How does blood clot?

08 May 2011



How does blood clot?


Chris - Very good question. I suppose the simplest way of thinking about this is that it's a bit like glue in a tube, in the sense that you've got various components inside the glue in the tube, and it's only when they get squeezed out of the tube and they meet the foreign environment of the air that they then get sticky, and stick things together.

In blood, there are several elements. They include little bits of cells called platelets, which are programmed to recognise holes in blood vessels and bind on to them. There are also proteins which are dissolved in the blood which are able to work like tiny pairs of scissors and cut other proteins to produce a cascade of changes which culminate in formation of a fibrin network. This looks like a fishing net inside a blood vessel which traps blood cells in it, and acts as a plug to block a hole in a blood vessel, for example.

So if we look at how it works: If you have a blood vessel and injure it, what happens first is that the platelets, which are circulating in the blood, recognise the fact that when the blood vessel is punctured there are now foreign surfaces exposed to the blood. The platelets bind on and then release various factors that trigger the blood vessel to constrict, so it gets narrower and reduces blood loss from the area. It also starts to recruit these other proteins dissolved in the blood, the coagulation factors, activating them sequentially. They cut each other, activating other coagulation factors, and culminating in the production of this cleavage of a protein called fibrinogen, to make this fibrin network.

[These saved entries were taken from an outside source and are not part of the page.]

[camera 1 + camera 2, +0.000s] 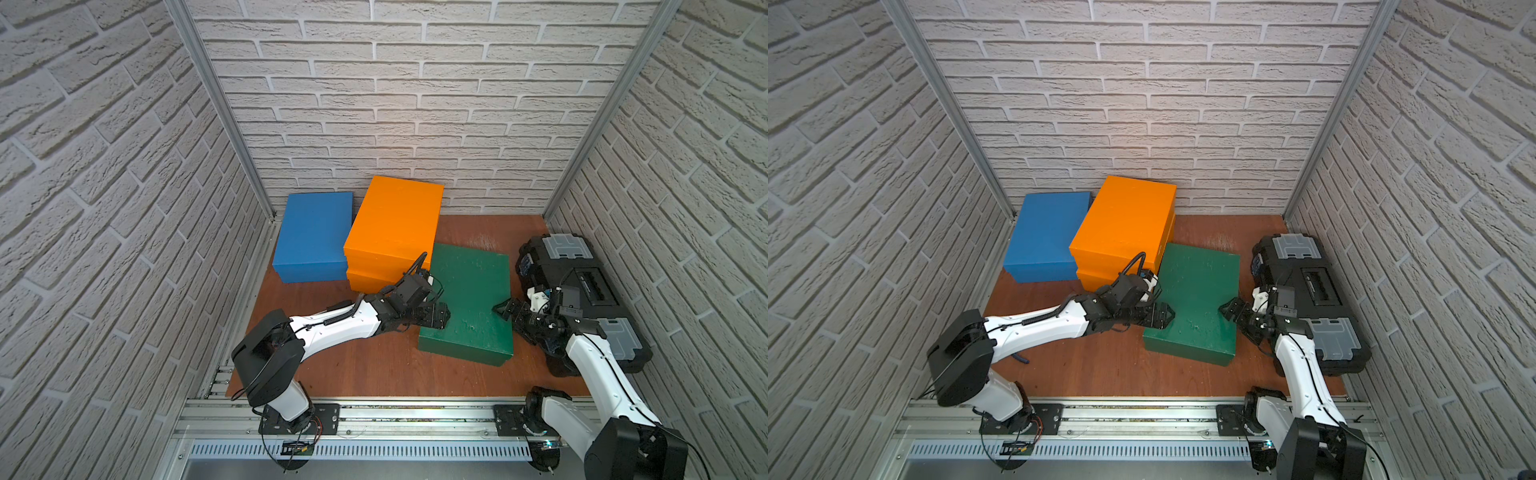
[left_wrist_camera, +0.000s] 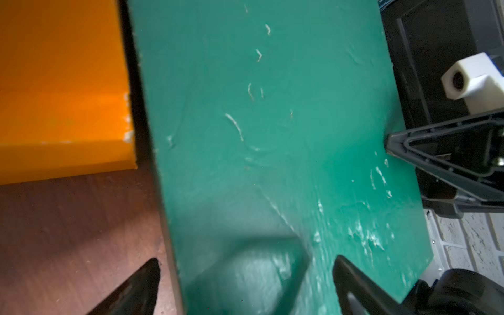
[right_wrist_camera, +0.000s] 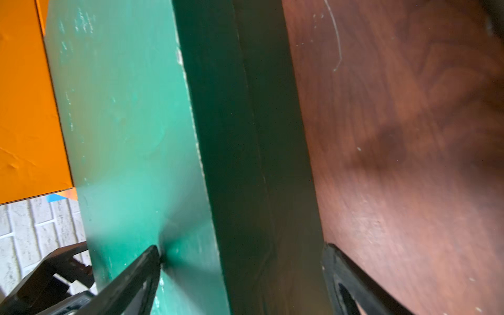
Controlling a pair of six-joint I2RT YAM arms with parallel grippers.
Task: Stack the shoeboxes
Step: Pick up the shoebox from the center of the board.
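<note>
- Check your left gripper (image 1: 441, 318): its jaws stand wide apart, straddling one edge of the green shoebox (image 1: 469, 291).
- Check your right gripper (image 1: 500, 312): its jaws stand wide apart, straddling the opposite edge.

I note four shoeboxes on the table (image 1: 374, 365). The rear-left shoebox (image 1: 313, 235) sits in the back left corner, by the rear wall (image 1: 415, 124). Just to its right, the upper shoebox (image 1: 395, 220) lies on the lower shoebox (image 1: 368, 280), slightly skewed. The front shoebox (image 1: 469, 299) lies before and to the right of that pair, just beside it. The toolbox (image 1: 598, 286) stands further right, along the side wall. The left gripper (image 1: 444, 315) straddles the front shoebox's left edge and the right gripper (image 1: 500, 309) its right edge.
</note>
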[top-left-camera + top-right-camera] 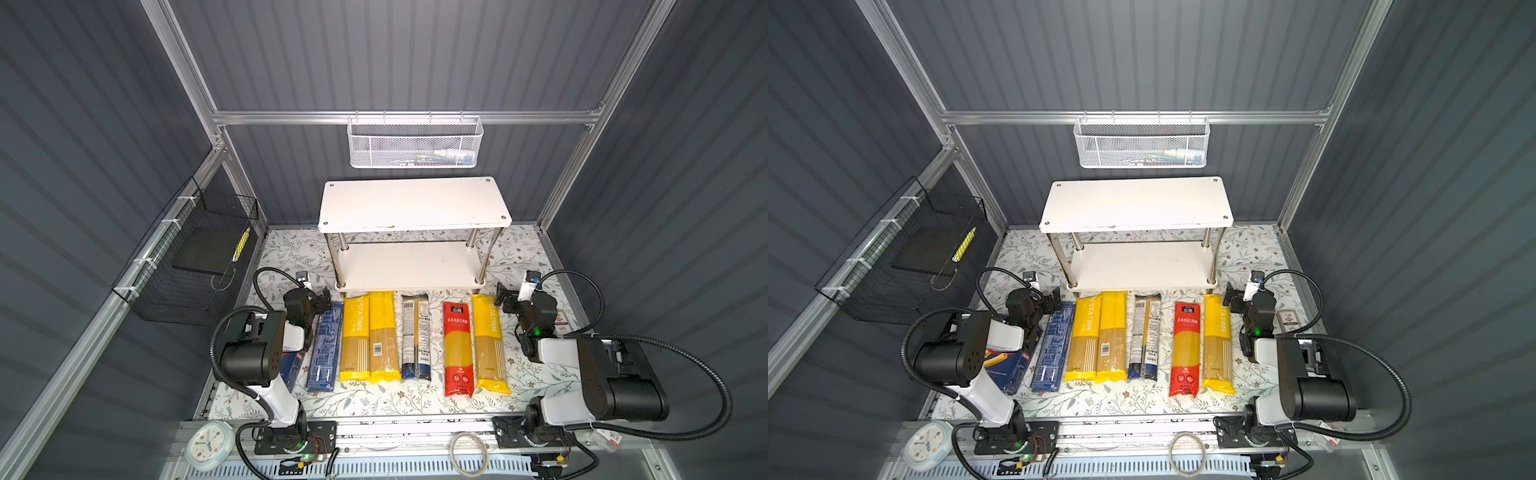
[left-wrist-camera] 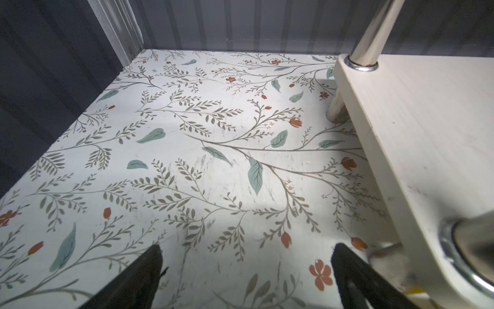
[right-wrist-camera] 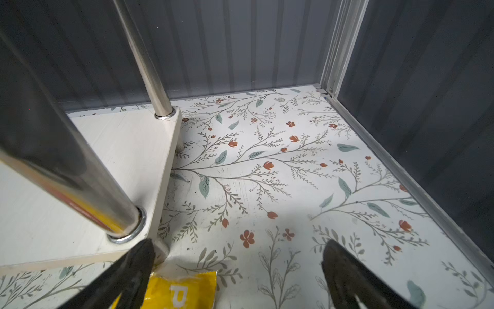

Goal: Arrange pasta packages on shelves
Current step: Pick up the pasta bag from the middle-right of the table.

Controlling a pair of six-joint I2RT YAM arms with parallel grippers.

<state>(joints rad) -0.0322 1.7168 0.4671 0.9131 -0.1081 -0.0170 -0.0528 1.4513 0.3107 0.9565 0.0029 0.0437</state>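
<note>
1. Lying flat, side by side on the floral table [image 1: 374, 401], the pasta packages [image 1: 383, 336] form a row just in front of the shelves [image 1: 411, 203]. From my left: a narrow blue box [image 1: 325, 347], two yellow bags, a grey-and-dark-blue bag [image 1: 415, 336], a red bag [image 1: 458, 349], one more yellow bag.
2. The wide blue Barilla box [image 1: 1009, 368] lies partly hidden under my left arm [image 1: 963, 353].
3. My left gripper [image 2: 247, 248] hovers by the shelves' left front corner, jaws spread wide, holding nothing.
4. My right gripper [image 3: 239, 243] is likewise released, by the right front corner.
</note>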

All of this happens in a very short space of time - literally seconds for platelets blocking up the hole, to minutes for the formation of one of these fibrin networks. Once the gap in the vessel has been plugged, then the cells locally which line the vessel over-grow the area which has been breached, and they establish a new smooth lining to the blood vessel. The clot is then slowly metabolised away by other cells called macrophages. Dave - Does the same thing happen if you injure a blood vessel which is inside your body, and it's not exposed to the air and foreign environment?

Chris - Exactly right. The thing that the platelets and some of these other factors are recognising is collagen, the main building block of connective tissue. The proteins, including one called Von Willebrand factor, in the bloodstream are able to recognise the presence of collagen which is not normally ever seen inside a blood vessel or in a healthy organ, because they're normally kept separate from it. So whenever that interaction occurs, this tells the factors in the bloodstream that a vessel must have been breached, and therefore you activate the clotting system and it plugs up the hole wherever this occurs. Normally blood vessels keep themselves clear because the lining of the blood vessel, the endothelium, produces various factors which are anti-thrombotic, they antagonise or prevent blood from clotting. Obviously if you damage the blood vessel, you remove that anti-coagulative ability, so it shifts the blood into a pro-coagulation state, and then it starts to clot.